Jerry McKee Adams, FAA, FRS, FAHMS, FRSV (born 17 June 1940) is an Australian-American molecular biologist whose research into the genetics of haemopoietic differentiation and malignancy, led him and his wife, Professor Suzanne Cory, to be the first two scientists to pioneer gene cloning techniques in Australia, and to successfully clone mammalian genes.

Adams currently shares (with Andreas Strasser) the position of Joint-Head of the Molecular Genetics of Cancer Division at The Walter and Eliza Hall Institute of Medical Research (WEHI) in Melbourne (Australia). Their research, following that by Susumu Tonegawa, also led to the discovery that antibody genes encode as bits and pieces, that can recombine in a myriad of ways to help fight infection; they also confirmed earlier work by Shen-Ong & Cole, Leder, Hood, Croce, and Hayward that genetic mutation leads to Burkitt's lymphoma, a malignancy of antibody-producing cells, called "B lymphocytes".

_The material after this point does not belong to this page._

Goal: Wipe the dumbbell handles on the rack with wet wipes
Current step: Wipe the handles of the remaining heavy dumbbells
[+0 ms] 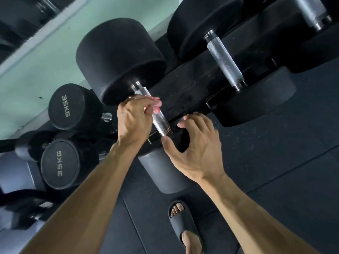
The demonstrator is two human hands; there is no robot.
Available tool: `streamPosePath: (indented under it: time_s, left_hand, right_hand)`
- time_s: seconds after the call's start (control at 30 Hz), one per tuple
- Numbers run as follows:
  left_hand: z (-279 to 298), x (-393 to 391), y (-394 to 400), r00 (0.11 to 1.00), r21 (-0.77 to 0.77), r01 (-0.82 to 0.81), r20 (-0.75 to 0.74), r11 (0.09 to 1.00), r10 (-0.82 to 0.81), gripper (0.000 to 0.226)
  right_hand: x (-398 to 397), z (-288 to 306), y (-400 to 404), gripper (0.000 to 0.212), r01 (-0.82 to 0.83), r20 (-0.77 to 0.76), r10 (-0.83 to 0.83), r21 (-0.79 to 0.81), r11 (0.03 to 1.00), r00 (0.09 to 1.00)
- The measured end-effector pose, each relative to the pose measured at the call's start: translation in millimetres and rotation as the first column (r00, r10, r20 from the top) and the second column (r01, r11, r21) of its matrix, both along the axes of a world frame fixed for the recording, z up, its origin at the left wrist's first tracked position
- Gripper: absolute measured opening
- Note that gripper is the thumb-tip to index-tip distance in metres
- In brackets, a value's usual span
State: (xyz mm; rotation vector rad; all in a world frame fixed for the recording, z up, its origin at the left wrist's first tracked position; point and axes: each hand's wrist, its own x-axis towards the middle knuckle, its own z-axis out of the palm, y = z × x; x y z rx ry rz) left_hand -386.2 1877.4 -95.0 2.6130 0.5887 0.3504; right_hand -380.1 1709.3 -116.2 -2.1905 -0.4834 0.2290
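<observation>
A large black dumbbell lies on the black rack [192, 85], its far head [119, 59] up-left and its near head [165, 173] below my hands. My left hand [134, 121] grips the upper part of its knurled steel handle [162, 123], fingers curled round it. A pale, thin patch shows on the handle just above my fingers; I cannot tell whether it is a wet wipe. My right hand [198, 153] hovers at the handle's lower end with fingers spread and holds nothing; its thumb tip is close to the handle's collar.
A second dumbbell with a bare steel handle [224, 61] lies to the right on the rack, and a third at top right. Two 35KG dumbbells [66, 107] [59, 164] sit lower left. My foot in a dark slipper [183, 222] stands on the black rubber floor.
</observation>
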Motion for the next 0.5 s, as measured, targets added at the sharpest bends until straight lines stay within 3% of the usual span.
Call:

It was in Adams' lab that his PhD student, David Vaux, made the connection between apoptosis (programmed cell death) and cancer, while studying the bcl-2 gene in follicular lymphoma, the most common human lymphoma.

Career
He studied for his B.Sc at Emory University in Atlanta, Georgia. After completing his PhD at the Harvard University, Adams was awarded the Helen Hay Whitney Fellowship to pursue post-doctoral training. He spent a year working under  Professor James Watson at the Medical Research Council  Laboratory of Molecular Biology in Cambridge, England, during which he met Suzanne Cory, and started their long-term collaboration. They moved to the Institut de Biologie Moléculaire, at the University of Geneva, where they worked under Professor A. Tissiéres.  Adams and Cory subsequently moved to Australia, and began working at WEHI where they established the Institute's first molecular genetics laboratory.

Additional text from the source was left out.